A few hours later, I walked by the office and saw it just sitting in the middle of the floor. It saw me and started to move, but it was walking like it was drunk and moving very slowly. It crawled under the copier again, so I went and got a pair of rubber gloves, and a box. I picked it up, deposited it into the box, and took it outside. I was going to let it go, as it was going to die anyway, but my boss wouldn't let me. She was afraid another animal would eat it and die too. So...instead I had to put the box in a plastic bag and put it in the trash can. I felt so bad for the little mouse!!! A harmless, disgusting little creature, that I poisoned and ultimately suffocated or squashed with garbage!

I looked up d-Con online last night to find out what it was, as I had wanted traps, but my boss's husband refused, saying that the poison was better. Well, turns out that d-Con is Warfarin, an anti-coagulent, mixed with cornmeal to make it smell appealing. Because it's a blood thinner, cause of death is ultimately internal hemorraging. That just seems cruel to me. I'd rather kill it with a trap that will shorten the time of death significantly. It ate it around 6:00 pm and took it out at noon the next day. Even for vermin, this seems unnecessary.

Saturday, October 21, 2006

This is my tribute to the nice girls. To the nice girls who are overlooked, who become friends and nothing more, who spend hours fixating upon their looks and their personalities and their actions because it must be they that are doing something wrong.

This is for the girls who don't give it up on the first date, who don't want to play mind games, who provide a comforting hug and a supportive audience for a story they've heard a thousand times.

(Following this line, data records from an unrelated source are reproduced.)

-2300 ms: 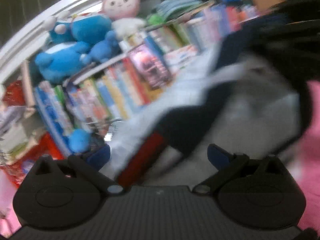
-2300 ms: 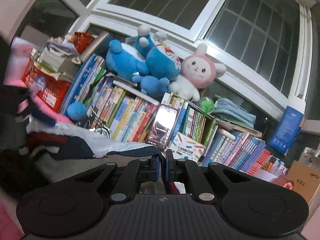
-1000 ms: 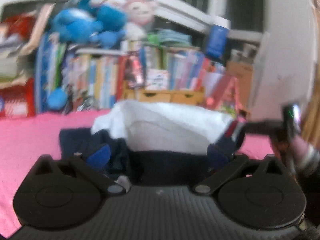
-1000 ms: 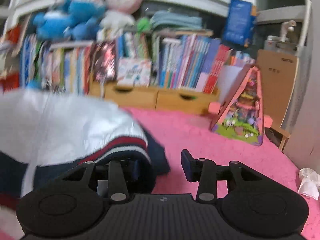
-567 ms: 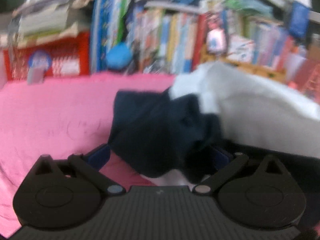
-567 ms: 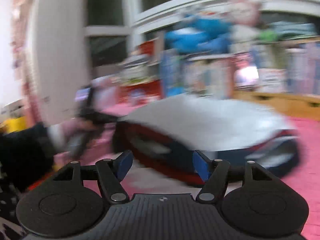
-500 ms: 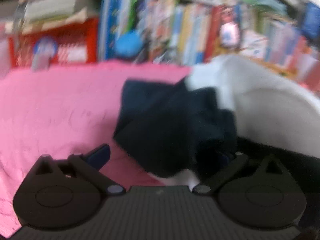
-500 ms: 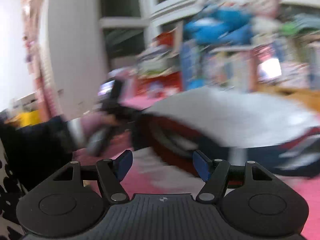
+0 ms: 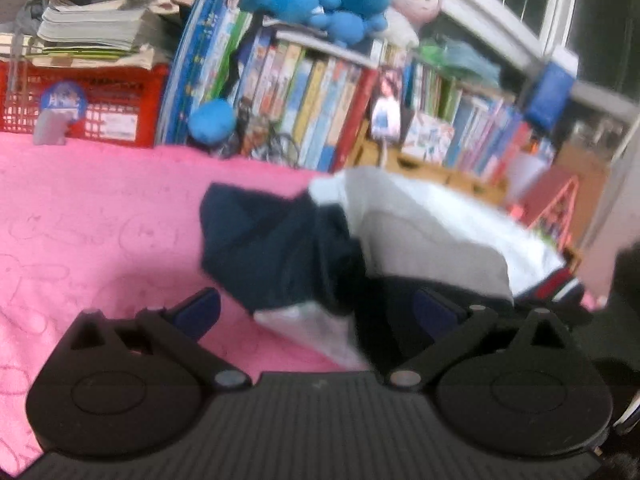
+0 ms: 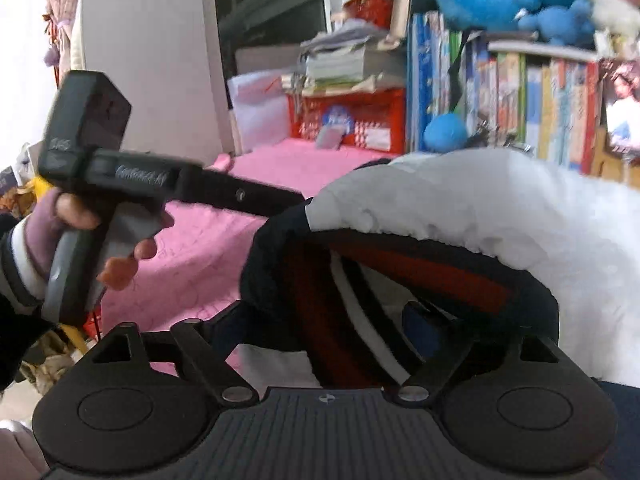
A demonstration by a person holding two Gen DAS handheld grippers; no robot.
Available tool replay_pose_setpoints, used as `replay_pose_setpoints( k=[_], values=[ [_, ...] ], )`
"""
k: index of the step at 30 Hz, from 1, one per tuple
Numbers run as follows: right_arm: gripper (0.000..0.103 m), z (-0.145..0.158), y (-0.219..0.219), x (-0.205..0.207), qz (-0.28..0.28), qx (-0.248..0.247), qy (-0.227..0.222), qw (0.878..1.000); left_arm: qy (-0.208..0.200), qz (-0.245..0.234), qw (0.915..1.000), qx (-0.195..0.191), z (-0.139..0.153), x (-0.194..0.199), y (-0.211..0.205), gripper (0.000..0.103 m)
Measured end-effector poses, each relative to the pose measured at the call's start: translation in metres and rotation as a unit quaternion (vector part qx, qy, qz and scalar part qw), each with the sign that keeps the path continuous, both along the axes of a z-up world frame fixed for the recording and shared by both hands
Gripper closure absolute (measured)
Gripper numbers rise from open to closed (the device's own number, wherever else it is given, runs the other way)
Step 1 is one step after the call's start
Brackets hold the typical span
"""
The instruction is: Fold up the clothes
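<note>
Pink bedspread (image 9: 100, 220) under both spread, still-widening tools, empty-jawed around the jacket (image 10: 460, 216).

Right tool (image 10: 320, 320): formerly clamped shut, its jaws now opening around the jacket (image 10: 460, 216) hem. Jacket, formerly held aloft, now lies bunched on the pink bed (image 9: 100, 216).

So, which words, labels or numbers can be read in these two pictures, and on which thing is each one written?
None can be read with certainty.
Left gripper body: white lettering, too blurred to read.
Red crate: white labels and a round blue sticker, blurred.
Book spines: print too small and blurred.
Blue box on the sill: no legible text.
</note>
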State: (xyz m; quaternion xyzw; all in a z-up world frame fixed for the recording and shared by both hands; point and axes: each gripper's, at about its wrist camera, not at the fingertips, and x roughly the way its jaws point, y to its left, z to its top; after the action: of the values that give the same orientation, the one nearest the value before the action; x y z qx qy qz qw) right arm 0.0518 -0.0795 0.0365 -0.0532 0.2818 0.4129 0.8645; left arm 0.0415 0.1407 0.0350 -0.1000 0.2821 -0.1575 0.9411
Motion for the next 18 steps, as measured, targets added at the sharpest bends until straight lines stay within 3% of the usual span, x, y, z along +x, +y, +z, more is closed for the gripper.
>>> replay_pose_setpoints(
  k=[3, 5, 9, 11, 14, 18],
  values=[
    [0.036, 0.0, -0.005, -0.01, 0.003, 0.021, 0.018, 1.0, 0.028, 0.008, 0.9993, 0.024, -0.016, 0.008, -0.013, 0.0],
    [0.037, 0.003, -0.017, -0.028, 0.014, 0.039, 0.023, 0.999, 0.044, 0.014, 0.9982, 0.038, -0.025, 0.013, -0.02, 0.0],
    [0.037, 0.008, -0.033, -0.064, 0.055, 0.066, 0.039, 0.996, 0.036, 0.014, 0.9948, 0.094, -0.033, 0.013, -0.035, 0.0],
    [0.036, 0.012, -0.027, -0.078, 0.06, 0.053, 0.028, 0.996, 0.035, 0.006, 0.9935, 0.108, -0.034, 0.012, -0.042, 0.0],
    [0.036, 0.016, -0.024, -0.094, 0.057, 0.019, -0.031, 0.998, 0.035, 0.003, 0.9919, 0.122, -0.037, 0.011, -0.048, 0.0],
    [0.029, 0.016, -0.022, -0.059, 0.0, -0.038, -0.046, 0.998, 0.038, 0.003, 0.9881, 0.149, -0.039, 0.014, -0.058, 0.0]
  ],
)
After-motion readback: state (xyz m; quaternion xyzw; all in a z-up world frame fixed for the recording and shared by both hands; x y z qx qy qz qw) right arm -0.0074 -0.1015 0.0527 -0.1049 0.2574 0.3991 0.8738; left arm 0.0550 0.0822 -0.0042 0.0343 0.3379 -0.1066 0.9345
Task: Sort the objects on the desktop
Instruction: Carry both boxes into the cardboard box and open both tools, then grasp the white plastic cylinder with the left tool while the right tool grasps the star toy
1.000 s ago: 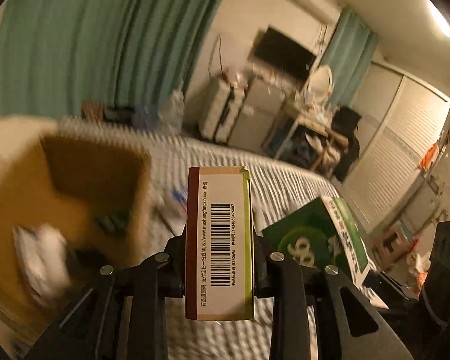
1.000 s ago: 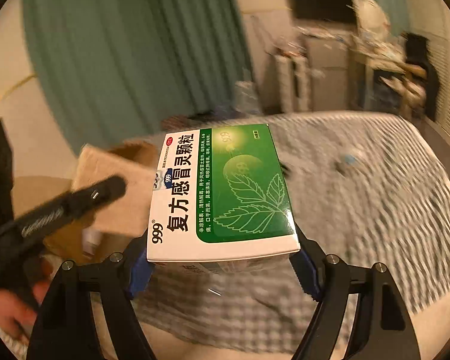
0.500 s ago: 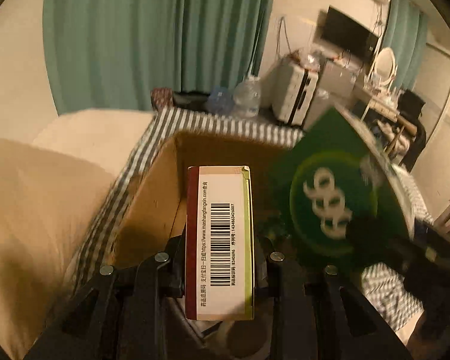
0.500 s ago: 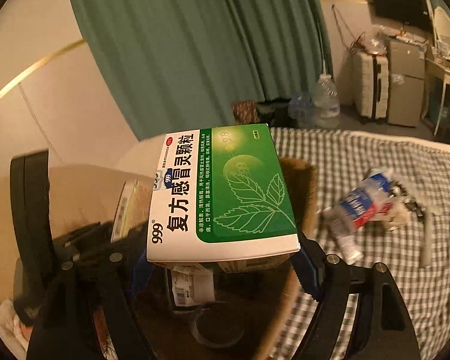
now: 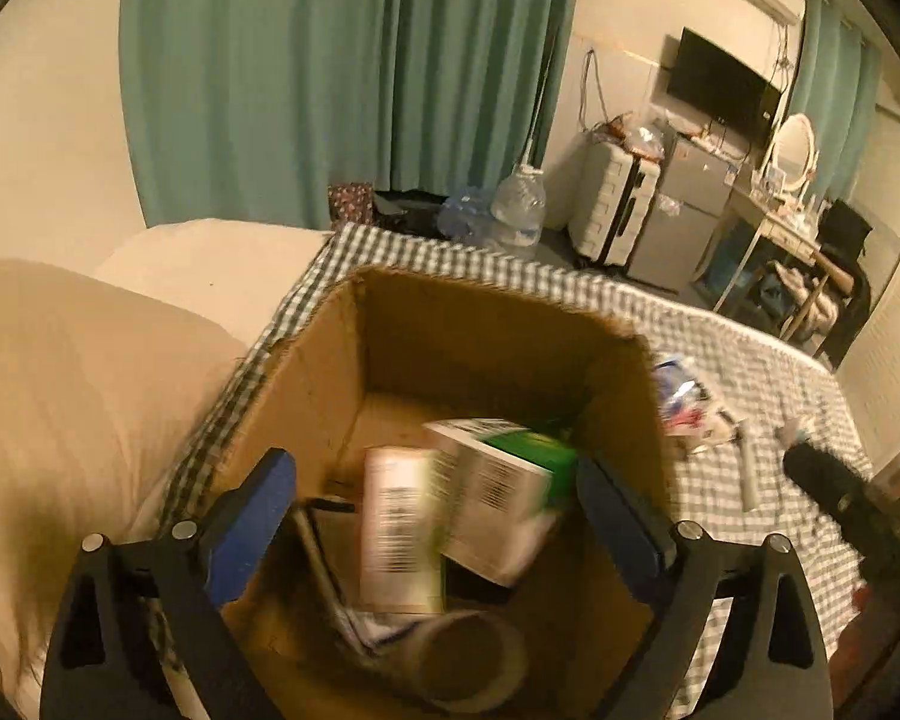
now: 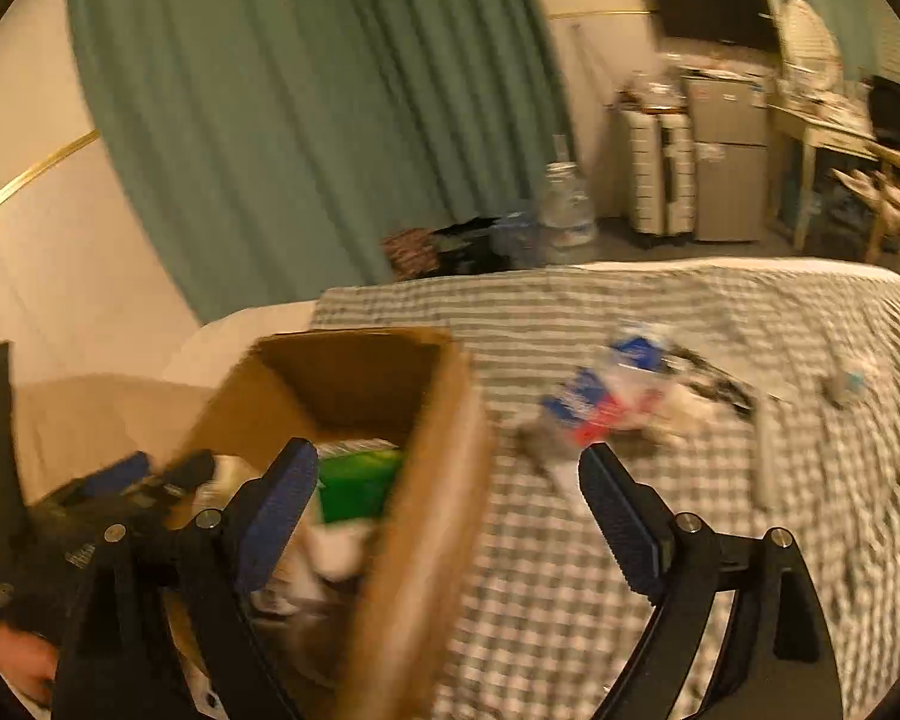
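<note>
Both boxes have left the tongs since the earlier frames: the narrow barcode box [image 5: 399,531] and the green medicine box [image 5: 501,495] now sit blurred inside the cardboard box [image 5: 486,324], loose among the things on its floor. The left gripper [image 5: 435,516] is spreading its jaws above the carton with nothing pressed between the pads. The right gripper [image 6: 450,516] is also opening, empty, its jaws straddling the carton's right wall [image 6: 438,480].

Nearest risk, as I judge it: the right tongs hang low around that wall, so a careless sideways pull could catch the rim and drag or tip the carton. The two grippers are also near each other over the opening and could knock together.

Farther out, the left view looks straight down into the carton and shows both boxes and a tape roll [image 5: 468,660] at the near side; the right view hides most of that behind the wall, showing only a green sliver. It does show, more broadly, the remaining clutter on the checked cloth [image 6: 690,540], including a blue-and-red packet [image 6: 606,402], blurred, to the right.
</note>
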Demonstrator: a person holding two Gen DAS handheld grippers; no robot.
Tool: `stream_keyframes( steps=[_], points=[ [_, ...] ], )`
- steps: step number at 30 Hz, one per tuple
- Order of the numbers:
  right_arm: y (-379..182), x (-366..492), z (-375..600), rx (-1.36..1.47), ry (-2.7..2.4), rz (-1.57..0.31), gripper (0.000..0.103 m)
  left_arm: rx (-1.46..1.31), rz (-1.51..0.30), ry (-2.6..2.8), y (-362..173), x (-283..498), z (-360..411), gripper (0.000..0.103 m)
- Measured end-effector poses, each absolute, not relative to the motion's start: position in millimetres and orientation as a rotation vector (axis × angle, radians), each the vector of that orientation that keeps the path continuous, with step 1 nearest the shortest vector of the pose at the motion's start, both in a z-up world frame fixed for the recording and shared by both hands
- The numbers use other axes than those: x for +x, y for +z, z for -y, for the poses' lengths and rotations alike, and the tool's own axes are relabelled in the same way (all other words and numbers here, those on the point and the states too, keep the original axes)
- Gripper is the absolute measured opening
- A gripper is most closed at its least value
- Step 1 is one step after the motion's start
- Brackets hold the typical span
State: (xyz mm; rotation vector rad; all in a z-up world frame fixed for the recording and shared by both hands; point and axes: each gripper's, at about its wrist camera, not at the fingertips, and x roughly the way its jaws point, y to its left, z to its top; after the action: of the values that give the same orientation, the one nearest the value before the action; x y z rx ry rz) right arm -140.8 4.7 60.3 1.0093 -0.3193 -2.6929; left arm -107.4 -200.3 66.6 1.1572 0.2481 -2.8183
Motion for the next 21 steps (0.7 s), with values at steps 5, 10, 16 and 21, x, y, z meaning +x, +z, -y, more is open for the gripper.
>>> stream_keyframes(
  steps=[5, 10, 16, 21],
  points=[
    [51.0, -94.6, -79.5, 1.025, -2.826, 0.408, 0.095, 1.135, -0.17, -2.863, 83.8, -83.0, 139.9, 0.102],
    [33.7, -60.7, -139.2, 1.068, -2.948, 0.398, 0.096, 1.157, -0.181, -2.941, 80.1, -59.2, 69.9, 0.103],
    [20.1, -47.1, -175.7, 1.063, -3.073, 0.274, 0.096, 1.262, -0.179, -2.976, 50.4, -48.6, 8.1, 0.103],
    [5.7, -57.2, -187.1, 1.096, -3.038, 0.326, 0.096, 1.346, -0.111, -2.955, 18.7, -51.4, -13.9, 0.103]
  ],
)
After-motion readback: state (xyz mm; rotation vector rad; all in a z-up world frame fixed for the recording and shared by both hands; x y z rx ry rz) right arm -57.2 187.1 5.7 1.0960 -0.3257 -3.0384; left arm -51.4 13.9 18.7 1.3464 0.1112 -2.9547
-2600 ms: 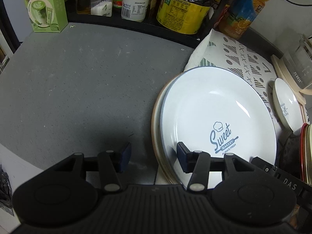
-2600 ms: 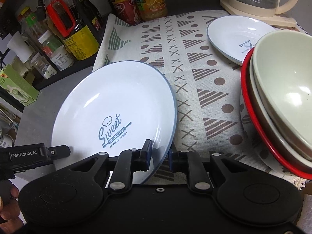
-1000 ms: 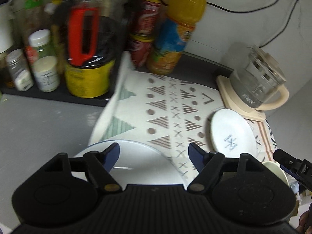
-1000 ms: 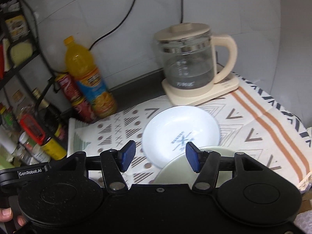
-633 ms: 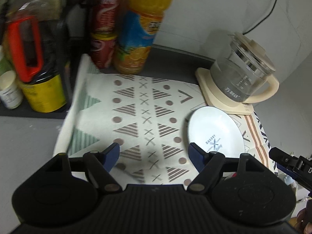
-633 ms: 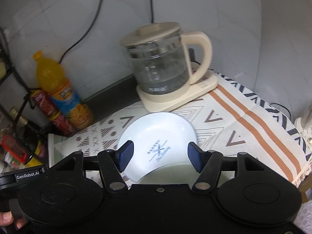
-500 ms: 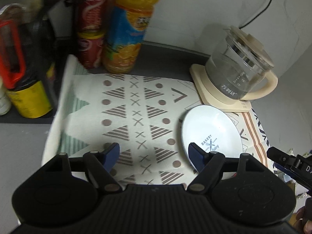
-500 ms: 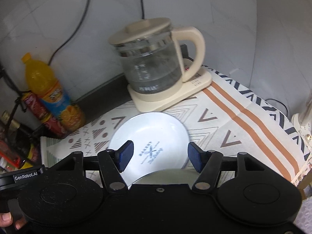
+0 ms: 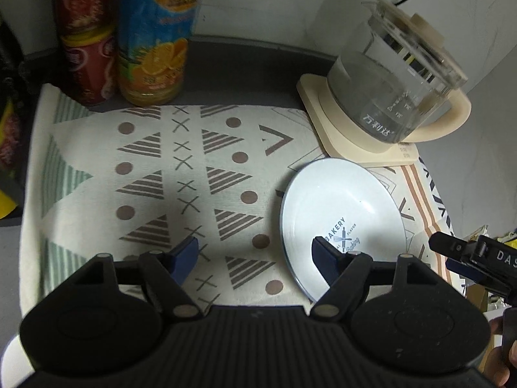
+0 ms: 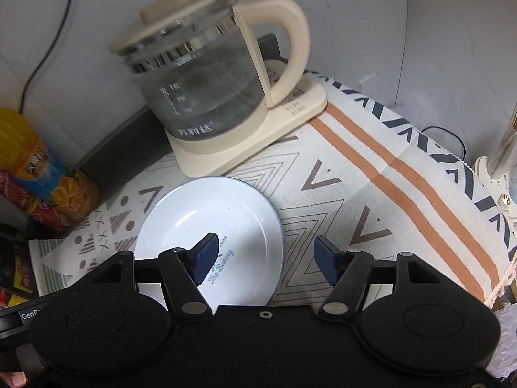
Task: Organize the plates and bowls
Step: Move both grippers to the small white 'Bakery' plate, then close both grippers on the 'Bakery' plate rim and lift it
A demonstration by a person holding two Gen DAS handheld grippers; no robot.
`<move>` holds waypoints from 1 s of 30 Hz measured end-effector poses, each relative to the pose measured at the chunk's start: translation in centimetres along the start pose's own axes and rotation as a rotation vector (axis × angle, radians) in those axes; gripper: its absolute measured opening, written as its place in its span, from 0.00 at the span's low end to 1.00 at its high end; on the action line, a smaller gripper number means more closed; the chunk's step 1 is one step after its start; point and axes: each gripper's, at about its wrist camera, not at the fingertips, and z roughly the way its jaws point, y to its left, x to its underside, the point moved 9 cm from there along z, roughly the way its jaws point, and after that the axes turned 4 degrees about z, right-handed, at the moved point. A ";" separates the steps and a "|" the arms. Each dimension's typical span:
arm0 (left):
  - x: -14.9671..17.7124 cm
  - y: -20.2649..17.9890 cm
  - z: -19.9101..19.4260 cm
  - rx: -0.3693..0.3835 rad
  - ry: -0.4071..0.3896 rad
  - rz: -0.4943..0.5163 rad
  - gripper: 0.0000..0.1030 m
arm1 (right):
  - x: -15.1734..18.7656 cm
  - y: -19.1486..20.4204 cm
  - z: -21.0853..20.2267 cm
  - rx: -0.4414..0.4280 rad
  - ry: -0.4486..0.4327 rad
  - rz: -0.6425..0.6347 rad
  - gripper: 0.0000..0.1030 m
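A small white plate with a blue rim and "Bakery" print (image 9: 342,220) lies flat on the patterned cloth (image 9: 181,174), just in front of the kettle base. It also shows in the right wrist view (image 10: 213,229). My left gripper (image 9: 255,258) is open and empty, its right finger over the plate's near left edge. My right gripper (image 10: 265,255) is open and empty, its left finger over the plate and its right finger over the cloth beside the plate's right rim.
A glass kettle (image 9: 394,87) on a cream base (image 9: 349,142) stands behind the plate; it also shows in the right wrist view (image 10: 200,74). An orange juice bottle (image 9: 155,38) and red cans (image 9: 87,48) stand at the back left. The right gripper's body (image 9: 478,258) shows at the right edge.
Both grippers left the big plate and the bowl stack and moved toward the back right. They now hover low over the small plate, which looks larger and closer. Both jaws stay open.
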 end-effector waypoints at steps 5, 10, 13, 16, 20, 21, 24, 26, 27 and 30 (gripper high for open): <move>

This is for the girls who understand that they aren't perfect and that the guys they're interested in aren't either, for the girls who flirt and laugh and worry and obsess over the slightest glance, whisper, touch, because somehow they are able to keep alive that hope that maybe... maybe this time he'll have understood. This is an homage to the girls who laugh loud and often, who are comfortable in skirts and sweats and combat boots, who care more than they should for guys who don't deserve their attention.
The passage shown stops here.